The country’s macroeconomic situation had already begun to deteriorate since the second half of FY22 in the aftermath of the Russia-Ukraine conflict, elevated global commodity prices and an unplanned fiscal expansion. The situation worsened during FY23 owing to floods, delay in the completion of the 9th review of the IMF’s Extended Fund Facility (EFF) program, continuing domestic uncertainty, and tightening global financial conditions.
Particularly, the devastating monsoon floods significantly dented economic activity fueled inflationary pressures, increased stress on external account and widened fiscal imbalance because of spending on relief efforts. Similarly, the uncertain global economic and financial conditions,softening – but still elevated – global commodity prices, higher debt servicing and reduced external inflows had implications for various sectors of the economy.
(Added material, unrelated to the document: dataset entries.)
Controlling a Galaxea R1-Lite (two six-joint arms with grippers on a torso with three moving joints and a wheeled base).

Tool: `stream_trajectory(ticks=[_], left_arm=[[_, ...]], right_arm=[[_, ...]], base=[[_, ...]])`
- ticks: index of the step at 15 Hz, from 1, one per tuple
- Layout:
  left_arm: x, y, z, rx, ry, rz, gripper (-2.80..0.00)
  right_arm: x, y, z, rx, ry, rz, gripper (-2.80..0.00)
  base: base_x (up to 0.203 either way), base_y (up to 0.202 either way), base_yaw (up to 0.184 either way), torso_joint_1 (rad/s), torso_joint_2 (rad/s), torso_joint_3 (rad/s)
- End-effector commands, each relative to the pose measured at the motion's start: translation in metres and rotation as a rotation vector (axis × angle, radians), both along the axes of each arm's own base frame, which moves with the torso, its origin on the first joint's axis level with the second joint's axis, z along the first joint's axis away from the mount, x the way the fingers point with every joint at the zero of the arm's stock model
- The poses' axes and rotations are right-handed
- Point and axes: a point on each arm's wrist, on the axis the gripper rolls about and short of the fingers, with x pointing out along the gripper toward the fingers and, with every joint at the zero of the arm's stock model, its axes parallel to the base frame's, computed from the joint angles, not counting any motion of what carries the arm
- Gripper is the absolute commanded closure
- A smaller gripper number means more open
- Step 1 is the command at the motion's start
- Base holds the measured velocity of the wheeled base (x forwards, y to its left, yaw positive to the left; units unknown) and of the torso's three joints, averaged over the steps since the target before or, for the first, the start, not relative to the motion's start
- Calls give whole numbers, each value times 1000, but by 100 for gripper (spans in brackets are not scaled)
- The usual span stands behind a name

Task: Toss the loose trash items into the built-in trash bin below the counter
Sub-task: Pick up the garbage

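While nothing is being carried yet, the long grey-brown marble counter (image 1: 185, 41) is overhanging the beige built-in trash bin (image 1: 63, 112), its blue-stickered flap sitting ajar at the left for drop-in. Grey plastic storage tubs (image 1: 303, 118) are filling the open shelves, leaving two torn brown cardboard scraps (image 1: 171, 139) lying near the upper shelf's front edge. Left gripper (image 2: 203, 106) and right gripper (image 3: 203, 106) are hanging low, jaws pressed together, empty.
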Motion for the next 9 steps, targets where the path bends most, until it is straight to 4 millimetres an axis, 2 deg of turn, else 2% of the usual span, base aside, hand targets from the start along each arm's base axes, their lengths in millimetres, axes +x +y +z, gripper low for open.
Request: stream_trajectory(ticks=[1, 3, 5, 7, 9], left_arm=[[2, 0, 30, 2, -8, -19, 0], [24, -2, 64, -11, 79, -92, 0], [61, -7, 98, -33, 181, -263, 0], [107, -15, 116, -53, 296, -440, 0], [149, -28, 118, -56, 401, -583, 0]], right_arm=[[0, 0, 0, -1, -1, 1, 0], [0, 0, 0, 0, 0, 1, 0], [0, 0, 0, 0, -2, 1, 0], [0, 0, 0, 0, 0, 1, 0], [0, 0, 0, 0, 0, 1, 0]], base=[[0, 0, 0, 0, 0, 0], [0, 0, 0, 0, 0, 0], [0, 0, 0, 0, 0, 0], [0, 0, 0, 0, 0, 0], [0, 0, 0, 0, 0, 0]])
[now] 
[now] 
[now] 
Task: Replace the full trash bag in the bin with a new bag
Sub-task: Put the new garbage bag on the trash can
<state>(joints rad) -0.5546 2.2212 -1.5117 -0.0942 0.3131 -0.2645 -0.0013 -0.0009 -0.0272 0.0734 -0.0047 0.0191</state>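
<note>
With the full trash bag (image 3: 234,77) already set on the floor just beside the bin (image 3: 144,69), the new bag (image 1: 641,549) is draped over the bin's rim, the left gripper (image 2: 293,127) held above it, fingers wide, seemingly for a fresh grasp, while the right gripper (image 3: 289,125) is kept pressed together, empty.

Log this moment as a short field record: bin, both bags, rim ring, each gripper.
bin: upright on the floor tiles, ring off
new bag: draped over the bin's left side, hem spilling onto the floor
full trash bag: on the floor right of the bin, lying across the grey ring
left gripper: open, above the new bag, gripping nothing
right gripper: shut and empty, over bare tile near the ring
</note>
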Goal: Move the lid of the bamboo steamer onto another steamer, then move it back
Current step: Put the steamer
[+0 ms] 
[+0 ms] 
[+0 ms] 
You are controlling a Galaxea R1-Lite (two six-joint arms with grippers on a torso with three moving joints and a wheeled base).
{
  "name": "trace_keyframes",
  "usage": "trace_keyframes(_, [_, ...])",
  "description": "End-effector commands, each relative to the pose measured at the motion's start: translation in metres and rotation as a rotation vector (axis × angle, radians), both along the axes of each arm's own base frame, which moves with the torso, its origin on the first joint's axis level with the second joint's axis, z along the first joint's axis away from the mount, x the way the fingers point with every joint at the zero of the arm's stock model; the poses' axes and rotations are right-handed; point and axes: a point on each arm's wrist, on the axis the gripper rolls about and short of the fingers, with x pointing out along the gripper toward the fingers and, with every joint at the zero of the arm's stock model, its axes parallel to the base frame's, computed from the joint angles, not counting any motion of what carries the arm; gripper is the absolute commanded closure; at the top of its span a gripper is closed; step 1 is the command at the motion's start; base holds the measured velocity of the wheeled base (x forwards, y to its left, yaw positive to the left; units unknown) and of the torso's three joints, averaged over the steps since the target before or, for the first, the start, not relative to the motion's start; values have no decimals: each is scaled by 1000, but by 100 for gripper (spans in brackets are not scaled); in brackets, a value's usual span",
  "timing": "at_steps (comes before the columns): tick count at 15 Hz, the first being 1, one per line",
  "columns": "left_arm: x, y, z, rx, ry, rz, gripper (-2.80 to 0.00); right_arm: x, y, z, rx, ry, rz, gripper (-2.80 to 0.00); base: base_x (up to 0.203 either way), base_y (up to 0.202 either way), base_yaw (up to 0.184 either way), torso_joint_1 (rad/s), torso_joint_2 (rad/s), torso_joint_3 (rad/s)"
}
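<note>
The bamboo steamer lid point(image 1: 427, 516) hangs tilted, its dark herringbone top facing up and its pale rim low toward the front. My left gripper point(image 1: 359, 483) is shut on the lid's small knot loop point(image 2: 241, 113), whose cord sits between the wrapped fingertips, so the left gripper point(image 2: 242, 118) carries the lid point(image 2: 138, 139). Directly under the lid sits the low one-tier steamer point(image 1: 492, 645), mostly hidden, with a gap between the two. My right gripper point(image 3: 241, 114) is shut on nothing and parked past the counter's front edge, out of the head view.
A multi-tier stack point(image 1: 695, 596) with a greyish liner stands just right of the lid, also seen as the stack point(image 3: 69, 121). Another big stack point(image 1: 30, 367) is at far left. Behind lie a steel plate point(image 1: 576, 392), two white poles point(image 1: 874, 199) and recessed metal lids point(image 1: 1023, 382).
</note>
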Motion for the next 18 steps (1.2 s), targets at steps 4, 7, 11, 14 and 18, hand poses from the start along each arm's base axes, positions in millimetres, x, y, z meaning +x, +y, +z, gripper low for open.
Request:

The confluence of these developments substantially weakened Pakistan’s macroeconomic performance during FY23. The real GDP growth fell to the third-lowest level since FY52, whereas average National CPI inflation spiked to a multi-decade high. While the current account deficit narrowed considerably, limited foreign inflows maintained pressures on the external account leading to a decline in SBP’s FX reserves.
Meanwhile, reflecting the unsustainable fiscal policy stance of the past many years, a sharp increase in interest payments, persistently large energy subsidies and lower-than-targeted tax collection contributed to less than envisaged fiscal consolidation during FY23.
The report notes that Pakistan’s economic performance in FY23 highlights the importance of addressing perennial structural impediments that pose serious risks to country’s macroeconomic stability. Foremost among these are inadequate and slow tax policy reforms that have constricted the resource envelope, even for meeting current expenditures.
On the other hand, inefficiencies in public sector enterprises (PSEs) have led to a permanent drain on fiscal resources. These have squeezed space for development spending required to enhance the economy’s productive capacity. The anemic investment in physical and human capital as well as R&D has impeded development of a technology-intensive manufacturing base and the next level value-added exports.